Garfield County Commissioner John Martin highlighted the work at the county level to maintain high air quality and protect wildlife, which was done without a state mandate.

“We have better air now with 11,000 active wells than we did in 2008 with 6,000 wells,” he said. “You have to ask yourselves, ‘Why?’ It’s because of the involvement of the county, the industry and our citizens.”

He urged the COGCC to account for the differences between the Front Range, where oil and gas operations are more likely to border dense urban areas, and the Western Slope, which is generally less populated.

“We hope that this commission will not seek a single way of doing business, a one size-fits-all, in the implementing of this legislation,” Martin said.

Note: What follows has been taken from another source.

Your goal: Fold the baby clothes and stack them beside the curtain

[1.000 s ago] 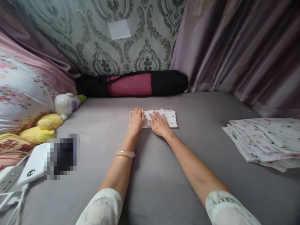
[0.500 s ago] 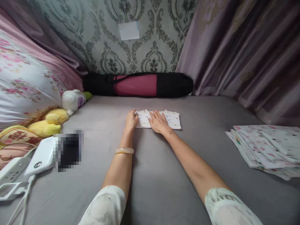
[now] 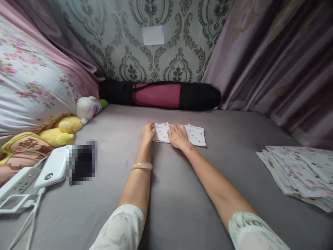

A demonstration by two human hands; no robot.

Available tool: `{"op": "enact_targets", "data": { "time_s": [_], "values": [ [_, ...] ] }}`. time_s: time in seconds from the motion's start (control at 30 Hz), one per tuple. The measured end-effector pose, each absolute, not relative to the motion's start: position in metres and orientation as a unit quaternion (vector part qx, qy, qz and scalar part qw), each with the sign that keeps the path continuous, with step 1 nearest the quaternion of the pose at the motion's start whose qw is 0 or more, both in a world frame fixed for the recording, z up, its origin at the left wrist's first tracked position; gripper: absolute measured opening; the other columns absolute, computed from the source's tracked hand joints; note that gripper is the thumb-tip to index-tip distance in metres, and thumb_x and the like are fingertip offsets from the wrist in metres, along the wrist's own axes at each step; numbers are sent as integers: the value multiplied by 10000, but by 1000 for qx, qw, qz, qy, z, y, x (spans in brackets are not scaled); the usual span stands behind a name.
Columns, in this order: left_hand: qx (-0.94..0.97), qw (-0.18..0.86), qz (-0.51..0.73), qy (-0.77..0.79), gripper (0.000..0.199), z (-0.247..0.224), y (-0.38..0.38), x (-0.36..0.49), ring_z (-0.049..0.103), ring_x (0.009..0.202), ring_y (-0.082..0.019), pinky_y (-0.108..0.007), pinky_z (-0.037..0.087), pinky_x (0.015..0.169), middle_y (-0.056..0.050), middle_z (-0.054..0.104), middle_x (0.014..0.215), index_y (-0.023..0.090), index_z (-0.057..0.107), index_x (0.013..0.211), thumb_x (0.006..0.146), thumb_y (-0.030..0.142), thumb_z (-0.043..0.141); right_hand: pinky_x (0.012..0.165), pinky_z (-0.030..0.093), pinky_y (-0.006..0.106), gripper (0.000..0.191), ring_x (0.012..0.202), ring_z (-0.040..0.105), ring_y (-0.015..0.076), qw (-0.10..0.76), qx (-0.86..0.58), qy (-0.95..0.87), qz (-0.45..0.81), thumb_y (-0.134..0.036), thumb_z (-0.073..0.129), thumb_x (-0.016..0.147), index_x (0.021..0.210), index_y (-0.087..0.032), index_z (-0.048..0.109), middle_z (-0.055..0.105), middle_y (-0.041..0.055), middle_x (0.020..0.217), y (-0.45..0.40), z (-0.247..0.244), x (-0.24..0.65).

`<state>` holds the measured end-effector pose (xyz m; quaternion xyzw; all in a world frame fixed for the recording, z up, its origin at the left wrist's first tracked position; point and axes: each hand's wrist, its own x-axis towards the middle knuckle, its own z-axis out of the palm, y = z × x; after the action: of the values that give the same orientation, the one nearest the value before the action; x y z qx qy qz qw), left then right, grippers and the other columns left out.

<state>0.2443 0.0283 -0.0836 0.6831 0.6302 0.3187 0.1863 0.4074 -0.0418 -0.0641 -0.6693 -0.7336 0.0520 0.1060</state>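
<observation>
A folded white cloth (image 3: 195,136) with small coloured prints lies flat on the grey sheet in front of me, longer from side to side than from front to back. Its left end is in my left hand (image 3: 149,132), whose fingers curl in at the edge; the fingertips are partly hidden. My right hand (image 3: 179,136) rests palm down on the middle of the cloth, fingers stretched out and slightly spread. To the far right sits a stack of similar folded printed cloths (image 3: 299,173).
A black and pink long bag (image 3: 156,94) lies along the wall. At left are a floral pillow (image 3: 31,80), plush toys (image 3: 69,128), a white power bank (image 3: 53,166), a power strip (image 3: 19,182), cables and a blurred dark object (image 3: 83,163). Curtains (image 3: 249,55) hang at right.
The whole view has shifted slightly, so things appear a little farther right. Both hands stay in nearly the same places on the cloth.
</observation>
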Motion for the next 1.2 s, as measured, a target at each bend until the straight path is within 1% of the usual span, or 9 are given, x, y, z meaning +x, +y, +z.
{"op": "enact_targets", "data": {
  "time_s": [0.1,0.27,0.4,0.57,0.7,0.93,1.07,1.13,1.2],
  "values": [
    [656,189,329,652,375,-84,29,242,585,1180,-208,-295,417,1028,-137,645,1246,121,655,1173,870,96,435,1174,96,498,547,1453,217,271,118,-661,-740,45,-363,273,1003,1501,-149,343,299,106,1572,-39,-67,396],
    [633,204,331,670,405,-84,30,238,584,1189,-187,-268,408,1027,-117,656,1242,139,669,1157,854,74,409,1168,95,508,536,1447,230,266,115,-666,-737,28,-366,261,1005,1478,-148,387,300,104,1571,-39,-78,389],
    [621,215,332,676,409,-83,30,237,591,1179,-196,-276,417,1014,-118,663,1231,141,672,1152,851,81,401,1166,103,515,537,1445,234,273,105,-668,-735,38,-360,268,1001,1475,-140,390,305,112,1568,-37,-74,390],
    [616,220,334,679,426,-81,29,239,596,1172,-195,-273,422,1005,-122,663,1229,137,660,1172,842,73,398,1172,71,511,539,1457,204,270,105,-665,-738,54,-352,267,1000,1481,-137,377,291,121,1573,-29,-65,377],
    [611,215,324,689,431,-80,28,238,597,1172,-194,-276,425,1006,-118,664,1226,143,659,1174,837,72,400,1166,108,507,547,1461,190,265,115,-657,-742,59,-372,254,1003,1483,-139,374,292,125,1572,-24,-70,365],
    [600,204,327,701,423,-77,27,236,588,1189,-206,-306,422,1026,-114,660,1234,167,668,1159,834,84,410,1160,121,522,546,1462,182,277,104,-659,-742,69,-361,268,995,1474,-127,387,291,136,1571,-23,-70,361],
    [600,201,339,696,432,-77,27,238,592,1181,-200,-301,424,1026,-113,661,1234,158,661,1166,834,83,395,1179,66,477,557,1470,162,253,120,-640,-758,52,-326,225,998,1496,-102,336,260,127,1585,-20,-62,348],
    [602,198,350,689,437,-77,27,238,592,1179,-207,-308,425,1029,-126,658,1236,137,657,1172,831,88,389,1185,48,453,567,1477,141,237,105,-614,-780,57,-302,243,985,1507,-90,305,234,117,1594,-19,-62,340],
    [601,196,360,686,440,-77,27,238,590,1181,-214,-321,424,1034,-131,657,1236,128,656,1171,826,92,386,1186,65,441,576,1477,141,233,87,-600,-792,69,-289,284,965,1502,-83,313,229,115,1595,-19,-65,335]
  ]
}}
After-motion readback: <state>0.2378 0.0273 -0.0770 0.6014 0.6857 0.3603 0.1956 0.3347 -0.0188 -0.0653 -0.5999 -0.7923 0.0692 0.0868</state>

Dozens of residents from Parachute to Paonia applauded the stricter permitting process and commented on the impacts and feared impacts of natural gas development.

Concerns ranged from the nuisance and health effects of living near drill pads to the potential for water and soil contamination, and the ever-present alarm that natural gas is a fossil fuel contributing to climate change.

William Michael Smith of Silt said he moved to Colorado years ago after working in dangerous oil refineries in the Midwest. When he moved south of Silt, he lived near a conservancy of 240 acres, thinking the state would preserve it.

When a drilling operation moved in later, “they took that conservancy, and made it into an industrial hell,” Smith said.

A number of community advocacy groups also spoke in favor of the stricter statewide regulations of oil and gas.

“Our organization wouldn’t exist if everything was just fine out here,” said Emily Hornback, of the Western Colorado Alliance. “We’ve worked with communities like Battlement Mesa, where entire neighborhoods are dealing with urban drilling.”

One of those Battlement Mesa residents is Betsy Leonard.

“What used to be our community has been destroyed forever by the gas industry,” Leonard said. “These new rules may not make a great difference to us, but they may save other communities from our fate.”

COGCC chairman Howard Boigon said it is important the newer COGCC commissioners understand the history of Battlement Mesa.

“It was an Exxon company town, that wasn’t necessarily meant to become a freestanding, locally governed community,” Boigon said. “Obviously, circumstances have changed.”

He added it would be good to go over that history in order to answer the question about why Battlement Mesa’s local elected government wasn’t involved in this process.

Commissioner Martin pushed back on the idea that Battlement lacked representation.

“Garfield County represents Battlement Mesa,” Martin said, adding there are 14 homeowners associations in that neighborhood within unincorporated Garfield County, and a variety of other groups that the commissioners listen to.

“We do represent them. We take them very seriously,” Martin said. “We have a lot of different voices out of Battlement Mesa. We try to balance that, and each and every one are listened to and appreciated.”

Like Martin, oil and gas industry representatives on the Western Slope urged the COGCC to take into account their good track records in Garfield County, and the differences between the Front Range and the Piceance Basin.

Those with jobs in the oil industry defended their commitment to safety, and urged the commission to take into account the economic importance of natural gas extraction.

“It is very important that folks in this room and in this county understand that we do the absolute best to operate day to day safely, and put environment first,” Brock Hayes, water foreman for Caerus Piceance LLC said.

Wednesday’s meeting was just one part of a long public comment process about the proposed regulatory changes. The COGCC will open an online portal for public comments in the coming days, Robbins said.